Elena PASCA : Il y a un programme, et cela complète ce que je viens de dire sur les revues, qui s’appelle Integrity and Science Watch Database, mis en place aux États-unis par un de ces veilleurs, pour ne pas dire watchdog – désolée pour la traduction primaire. Là, on peut faire des recherches – certes cela concerne les États-unis – sur les paiements qui ont été faits à telle publication, à tel établissement… On a une base de données importante là-dessus.
Stéphane FOUCART : Le mot de la fin ? Parce que je suis en train de me faire gronder.
Nicole Marie MEYER : Pour finir avec les lanceurs d’alerte, parce que nous avons commencé par eux, merci infiniment d’avoir présenté si remarquablement le False Claims Act de 1863, loi fondatrice. J’ai ouvert la matinée en le citant brièvement, mais ai développé le Public Interest Disclosure Act britannique ; c’est donc bien que vous ayez fait un exposé complet de cette première loi. 5 milliards de dollars ont été recouvrés via le FCA pour l’année 2012, pour compléter les chiffres. Il y a par ailleurs aussi, aux États-Unis, pour les lanceurs d’alerte, de grandes institutions en contre-pouvoir. Le GAP (Government Accountability Project), institution caritative créée en 1977 pour le soutien aux victimes (avec une ligne d’urgence) et agence indépendance, qui fait à la fois des formations, des études et recommandations au gouvernement pour les réformes nécessaires, ou deux associations extrêmement puissantes de lanceurs d’alerte, dont le National Whistleblowers Center de Washington, qui vient d’obtenir 104 millions de dollars de dommages et intérêts pour Bradley BIRKENFELD.
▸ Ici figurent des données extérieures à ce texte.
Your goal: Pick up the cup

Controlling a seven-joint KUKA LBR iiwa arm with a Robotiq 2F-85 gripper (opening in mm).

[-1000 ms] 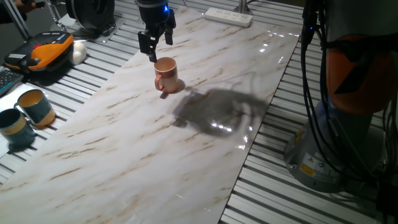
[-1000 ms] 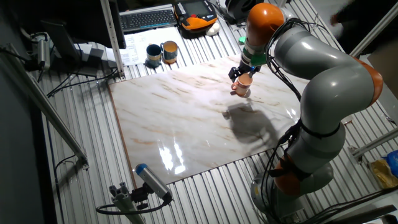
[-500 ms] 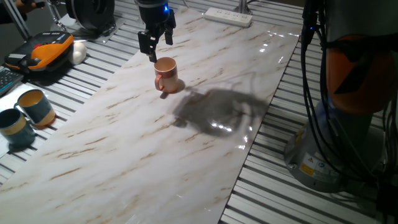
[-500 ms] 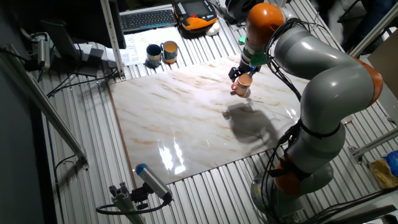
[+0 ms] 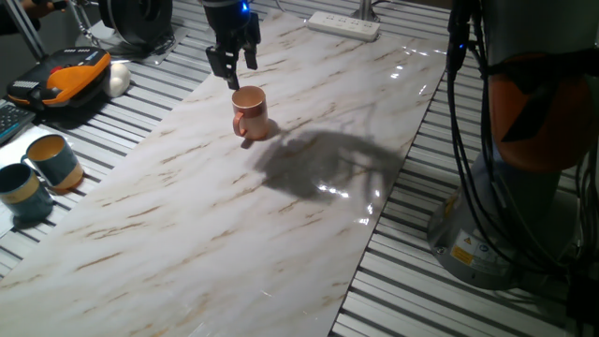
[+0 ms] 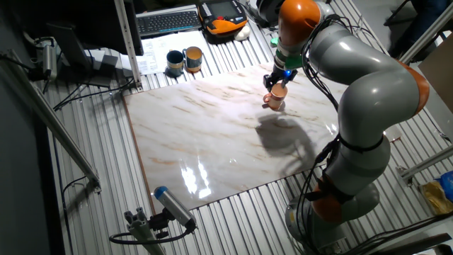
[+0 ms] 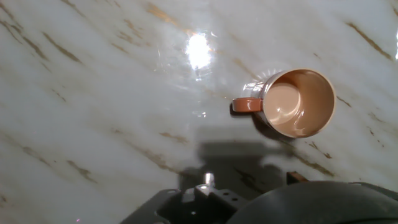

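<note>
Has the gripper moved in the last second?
Yes. In one fixed view the gripper has shifted slightly up and away from the cup, which stands unmoved on the marble table.

You have the cup [image 5: 250, 113] standing upright on the worktop [image 5: 234, 234], toward its far end. The gripper [image 5: 233, 64] hangs just above it, offset toward twelve o'clock. In the hand view, its handle points to nine o'clock. Two mugs [image 5: 37, 173] sit off the worktop, out at nine o'clock.
</note>
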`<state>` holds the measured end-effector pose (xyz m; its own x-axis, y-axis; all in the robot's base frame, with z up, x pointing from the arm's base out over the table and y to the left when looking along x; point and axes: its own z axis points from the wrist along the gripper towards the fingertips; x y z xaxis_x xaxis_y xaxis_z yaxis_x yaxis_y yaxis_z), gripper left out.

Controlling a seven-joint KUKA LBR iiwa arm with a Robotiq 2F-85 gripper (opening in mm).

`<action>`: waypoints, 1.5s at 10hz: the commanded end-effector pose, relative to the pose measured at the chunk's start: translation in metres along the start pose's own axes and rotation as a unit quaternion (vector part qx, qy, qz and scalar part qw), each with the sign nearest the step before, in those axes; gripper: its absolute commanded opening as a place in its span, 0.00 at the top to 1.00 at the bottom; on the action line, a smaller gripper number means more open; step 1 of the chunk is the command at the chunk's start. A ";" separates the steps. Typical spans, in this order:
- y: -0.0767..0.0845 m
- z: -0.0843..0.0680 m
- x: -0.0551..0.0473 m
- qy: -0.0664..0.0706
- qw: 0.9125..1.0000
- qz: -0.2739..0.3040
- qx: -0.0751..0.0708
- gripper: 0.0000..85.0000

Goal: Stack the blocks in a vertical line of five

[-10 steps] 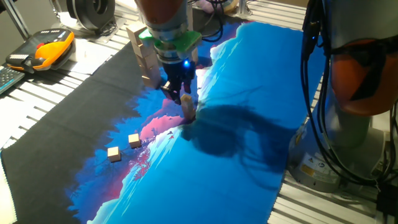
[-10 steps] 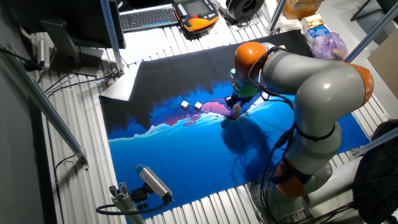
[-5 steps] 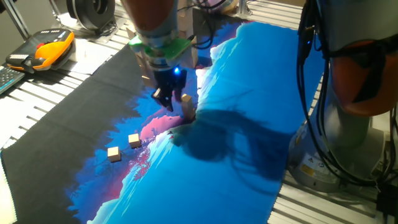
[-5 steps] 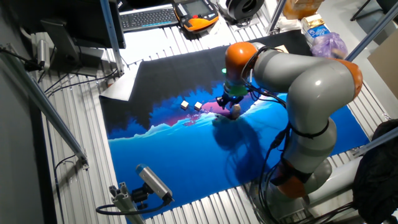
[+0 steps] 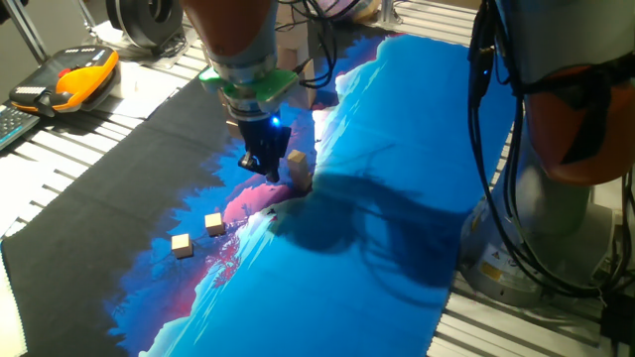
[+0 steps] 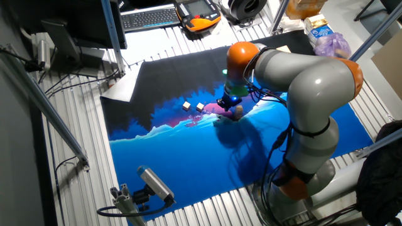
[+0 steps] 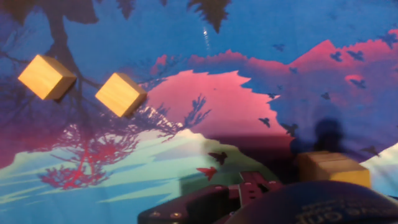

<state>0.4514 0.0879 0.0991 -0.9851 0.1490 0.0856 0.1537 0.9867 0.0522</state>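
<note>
Partial stack of blocks stands on printed mat on worktop; block count unclear, looks like two or three. Gripper hangs just beside stack, toward loose blocks, apparently empty; whether jaws open or closed cannot tell. Two loose blocks lie well apart from stack: nearer block, farther block, close together, not touching. Hand view shows both, plus stack top at lower right. Judgement: stack short of five; loose pair not yet added. No containers in view.
</note>
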 end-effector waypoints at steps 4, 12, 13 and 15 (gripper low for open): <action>0.000 0.000 0.000 0.005 1.000 0.004 -0.018 1.00; 0.000 0.000 0.000 -0.028 0.999 -0.006 -0.013 1.00; 0.000 0.000 0.000 -0.045 0.999 -0.014 -0.006 1.00; 0.000 0.000 0.000 -0.051 0.998 -0.043 -0.019 1.00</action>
<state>0.4514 0.0880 0.0990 -0.9975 0.0664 -0.0229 0.0644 0.9948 0.0794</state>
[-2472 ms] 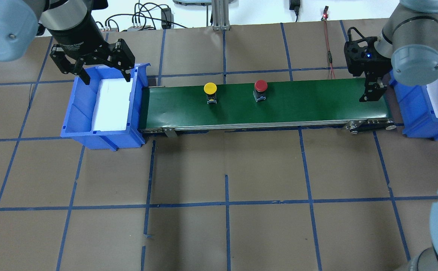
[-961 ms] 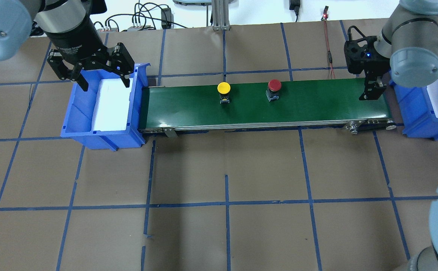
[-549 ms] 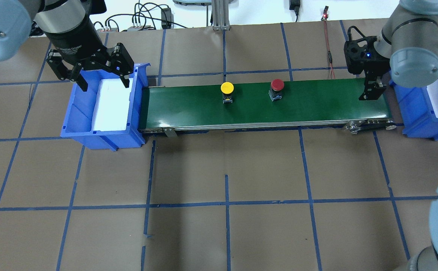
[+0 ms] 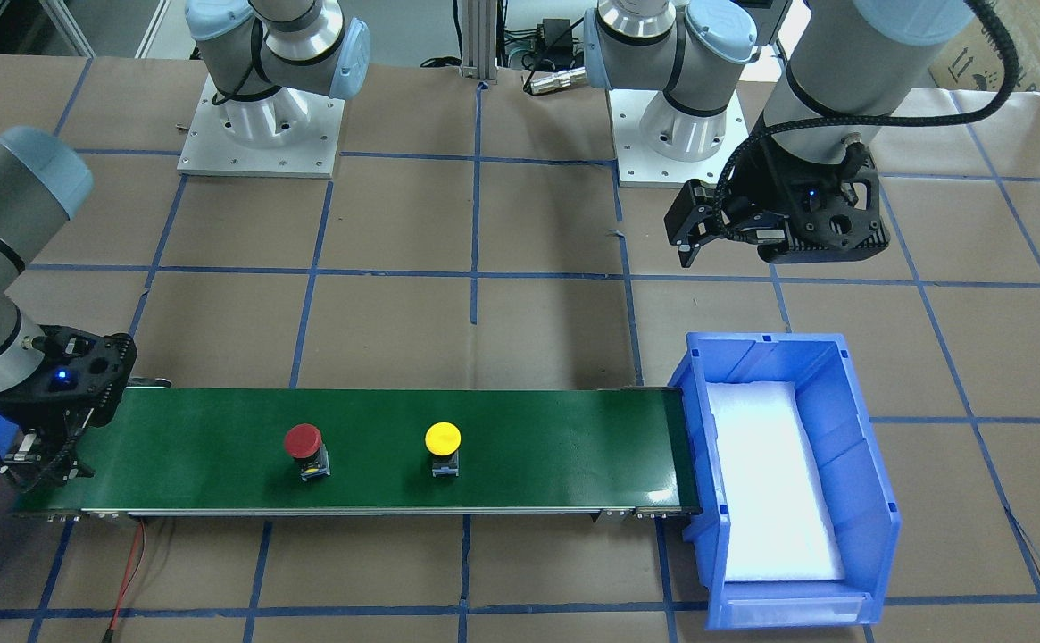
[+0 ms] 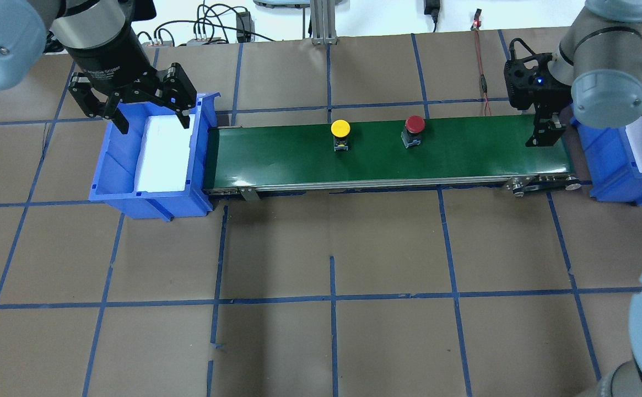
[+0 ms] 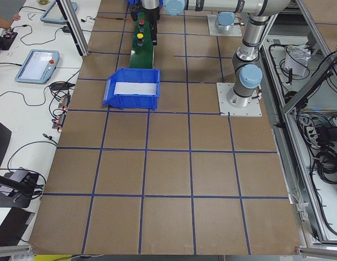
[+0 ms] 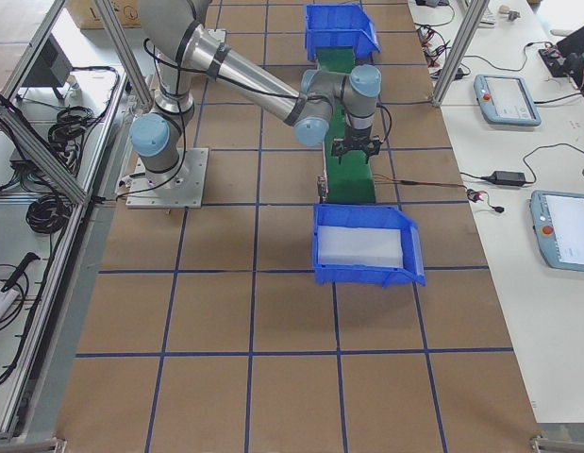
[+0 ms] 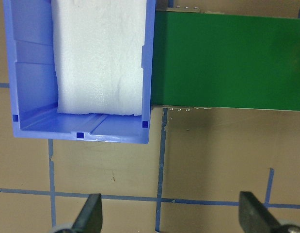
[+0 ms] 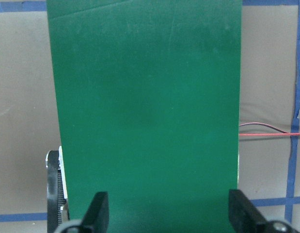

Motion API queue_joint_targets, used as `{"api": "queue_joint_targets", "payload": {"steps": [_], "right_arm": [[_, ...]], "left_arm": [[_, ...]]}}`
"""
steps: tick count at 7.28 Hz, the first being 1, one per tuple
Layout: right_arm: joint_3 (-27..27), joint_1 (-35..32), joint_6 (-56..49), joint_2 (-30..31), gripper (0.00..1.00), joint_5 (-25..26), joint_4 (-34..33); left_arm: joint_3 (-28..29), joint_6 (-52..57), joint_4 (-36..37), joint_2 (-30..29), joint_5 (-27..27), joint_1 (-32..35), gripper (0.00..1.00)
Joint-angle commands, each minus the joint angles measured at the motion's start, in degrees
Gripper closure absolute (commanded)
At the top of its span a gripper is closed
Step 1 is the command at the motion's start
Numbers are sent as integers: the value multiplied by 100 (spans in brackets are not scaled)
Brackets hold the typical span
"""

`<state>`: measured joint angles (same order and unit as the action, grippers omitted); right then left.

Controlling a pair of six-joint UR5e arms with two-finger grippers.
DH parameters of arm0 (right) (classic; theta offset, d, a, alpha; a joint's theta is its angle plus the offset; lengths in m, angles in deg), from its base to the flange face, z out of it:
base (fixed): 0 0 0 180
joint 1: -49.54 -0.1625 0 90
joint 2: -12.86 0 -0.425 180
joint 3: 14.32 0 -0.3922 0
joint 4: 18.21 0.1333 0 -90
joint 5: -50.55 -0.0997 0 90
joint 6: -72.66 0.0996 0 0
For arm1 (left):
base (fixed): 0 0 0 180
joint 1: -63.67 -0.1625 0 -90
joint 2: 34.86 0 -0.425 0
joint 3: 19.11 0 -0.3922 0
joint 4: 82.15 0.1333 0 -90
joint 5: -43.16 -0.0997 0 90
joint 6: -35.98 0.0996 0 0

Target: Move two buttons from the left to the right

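A brown paper-covered table (image 5: pixel 387 242) with a grid of blue tape (image 5: pixel 332 298) spreads below the left gripper (image 5: pixel 156 117). Beyond that gripper, black cables (image 5: pixel 216 25) trail over a white bench (image 6: pixel 32 117) holding a grey tablet (image 6: pixel 37 58). Aluminium posts (image 6: pixel 71 24) edge it.

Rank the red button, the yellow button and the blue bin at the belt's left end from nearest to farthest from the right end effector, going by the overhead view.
Measured from the right end effector, over the right end of the belt:
1. Red button, on the belt, right of its middle.
2. Yellow button, mid-belt, left of the red one.
3. Blue bin, past the belt's left end.
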<state>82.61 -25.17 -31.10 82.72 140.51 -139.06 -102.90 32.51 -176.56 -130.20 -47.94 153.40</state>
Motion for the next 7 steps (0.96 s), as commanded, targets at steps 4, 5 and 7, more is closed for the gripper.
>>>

Elena PASCA : Pour ce qui est de la protection des lanceurs d’alerte, je n’ai pas eu le temps parce qu’il y a des dispositifs en fonction des domaines. Il y a donc une vingtaine de réglementations de protection des lanceurs d’alerte. Pour répondre, parce que je n’ai pas répondu tout à l’heure à propos des SLAPP. Les SLAPP (Strategic Lawsuit against Public Participation) sont une mesure d’intimidation, tout simplement. En France, on peut toujours utiliser la loi contre la diffamation comme un SLAPP – cela a été traduit par « poursuite bâillon ». Aux États-Unis, par exemple, les poursuites en vertu de la False Claims Act sont aggravées si l’industriel en question a essayé de mettre en place une SLAPP contre le lanceur d’alerte. Je n’ai pas le temps d’approfondir. Je dis juste que tous ces statuts et toutes ces réglementations de protection des lanceurs d’alerte sont réunis dans ce qu’on appelle Office of the Whistleblower Protection Program. C’est en particulier dans le Département du travail, Labor Occupational Safety and Health administration, donc travail, santé, risque au travail. Il y a donc un département spécifique qui réunit tout cela sous un programme d’ensemble.
Nicole Marie MEYER : Vous trouverez une information sur les dispositifs étrangers et notamment européens sur le site de Transparency International France http://www.transparency-france.org/.
Stéphane FOUCART : C’était le mot de la fin. Je suis désolé pour l’intervention que j’avais promise mais il est 50, il est l’heure. Merci à tous.